**What the task asks**
Nothing but the lines from the one that contains "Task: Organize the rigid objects" through the end of the data should be reproduced, and each must match exactly.

**Recorded data**
++++++++

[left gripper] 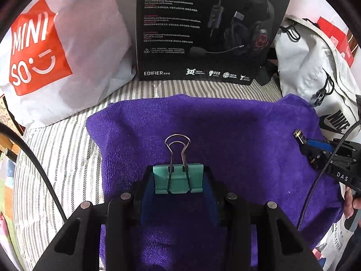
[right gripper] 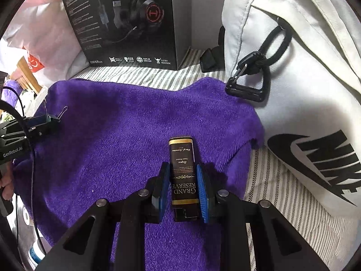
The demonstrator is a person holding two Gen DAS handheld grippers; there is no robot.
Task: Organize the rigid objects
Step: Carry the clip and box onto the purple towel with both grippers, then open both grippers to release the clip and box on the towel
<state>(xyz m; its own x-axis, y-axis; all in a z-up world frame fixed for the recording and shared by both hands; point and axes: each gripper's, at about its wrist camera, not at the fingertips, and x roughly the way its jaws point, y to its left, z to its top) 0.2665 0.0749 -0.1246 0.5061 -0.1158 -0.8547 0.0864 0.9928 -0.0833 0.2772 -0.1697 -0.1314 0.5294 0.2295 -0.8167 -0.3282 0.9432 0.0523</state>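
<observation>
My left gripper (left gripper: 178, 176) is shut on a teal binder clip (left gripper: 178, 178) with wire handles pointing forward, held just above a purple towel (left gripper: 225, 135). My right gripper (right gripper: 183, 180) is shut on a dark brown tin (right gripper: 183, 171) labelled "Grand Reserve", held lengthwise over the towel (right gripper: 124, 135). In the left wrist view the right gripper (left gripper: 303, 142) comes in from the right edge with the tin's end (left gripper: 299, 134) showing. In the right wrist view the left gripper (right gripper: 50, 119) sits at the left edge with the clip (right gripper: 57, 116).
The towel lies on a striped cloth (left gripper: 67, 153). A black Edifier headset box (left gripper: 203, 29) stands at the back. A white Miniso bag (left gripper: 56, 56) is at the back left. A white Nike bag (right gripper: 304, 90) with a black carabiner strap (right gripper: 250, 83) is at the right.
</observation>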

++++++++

**Problem solution**
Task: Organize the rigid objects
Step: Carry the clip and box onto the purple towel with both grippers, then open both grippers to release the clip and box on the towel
<state>(xyz m; its own x-axis, y-axis; all in a z-up world frame fixed for the recording and shared by both hands; point and axes: each gripper's, at about its wrist camera, not at the fingertips, and x roughly the way its jaws point, y to its left, z to its top) 0.2665 0.0749 -0.1246 0.5061 -0.1158 -0.8547 0.0864 0.9928 -0.0833 0.2772 -0.1697 -0.1314 0.5294 0.2295 -0.8167 -0.3282 0.9432 0.0523</state>
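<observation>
My left gripper (left gripper: 178, 176) is shut on a teal binder clip (left gripper: 178, 178) with wire handles pointing forward, held just above a purple towel (left gripper: 225, 135). My right gripper (right gripper: 183, 180) is shut on a dark brown tin (right gripper: 183, 171) labelled "Grand Reserve", held lengthwise over the towel (right gripper: 124, 135). In the left wrist view the right gripper (left gripper: 303, 142) comes in from the right edge with the tin's end (left gripper: 299, 134) showing. In the right wrist view the left gripper (right gripper: 50, 119) sits at the left edge with the clip (right gripper: 57, 116).
The towel lies on a striped cloth (left gripper: 67, 153). A black Edifier headset box (left gripper: 203, 29) stands at the back. A white Miniso bag (left gripper: 56, 56) is at the back left. A white Nike bag (right gripper: 304, 90) with a black carabiner strap (right gripper: 250, 83) is at the right.
</observation>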

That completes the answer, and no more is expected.